For organizations with established mature PAM deployments, managing the attack surface has evolved beyond simple credential vaulting and session recording. Today’s identity security professionals face increasingly complex challenges that traditional PAM solutions struggle to address effectively. This post examines the advanced technical challenges in mature PAM implementations and how a comprehensive visibility and observability framework can address these gaps.
The Visibility Crisis
Today’s enterprise environments suffer from a fundamental visibility problem that undermines even the most sophisticated PAM controls. Traditional PAM operates with an incomplete picture of the identity attack surface, creating significant blind spots that attackers exploit.

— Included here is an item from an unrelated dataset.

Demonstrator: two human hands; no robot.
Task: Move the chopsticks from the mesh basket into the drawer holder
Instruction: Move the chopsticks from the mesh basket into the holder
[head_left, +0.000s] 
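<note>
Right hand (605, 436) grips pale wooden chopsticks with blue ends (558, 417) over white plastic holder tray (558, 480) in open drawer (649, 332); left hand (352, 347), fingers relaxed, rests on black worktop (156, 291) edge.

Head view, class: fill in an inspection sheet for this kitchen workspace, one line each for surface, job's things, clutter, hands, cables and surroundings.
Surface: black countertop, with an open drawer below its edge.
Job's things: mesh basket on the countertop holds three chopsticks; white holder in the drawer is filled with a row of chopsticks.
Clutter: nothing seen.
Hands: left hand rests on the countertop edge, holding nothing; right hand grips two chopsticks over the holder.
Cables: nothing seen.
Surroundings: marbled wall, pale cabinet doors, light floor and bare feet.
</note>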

From UnitedHealthcare to Marks & Spencer, recent identity-related breaches often stem from overlooked or misconfigured identity-related issues, such as orphaned backdoor accounts or privileged accounts that slip through the cracks of even robust security controls. These incidents aren’t caused by blatant employee errors or highly skilled attackers, but by systemic issues in securing vast and complex IT environments of large organizations. It’s like setting your home alarm but forgetting to lock the front door.
This analysis reflects a broader recognition that securing the modern enterprise requires not just more tools, but a strategic overhaul of how privileged access is governed across hybrid and cloud environments. Mature PAM implementations are shifting focus to address the following foundational identity visibility challenges head-on.
Attack Path Complexity Beyond Privilege Escalation
Mature PAM implementations must take into account attack paths beyond direct privileged access. These sophisticated attack vectors typically leverage:
- Lateral Movement Across Domains: Modern privilege escalation rarely occurs within a single system. Instead, attackers traverse domain boundaries—from on-premises AD to cloud IAM to Kubernetes—following permission relationships that no single security tool monitors comprehensively.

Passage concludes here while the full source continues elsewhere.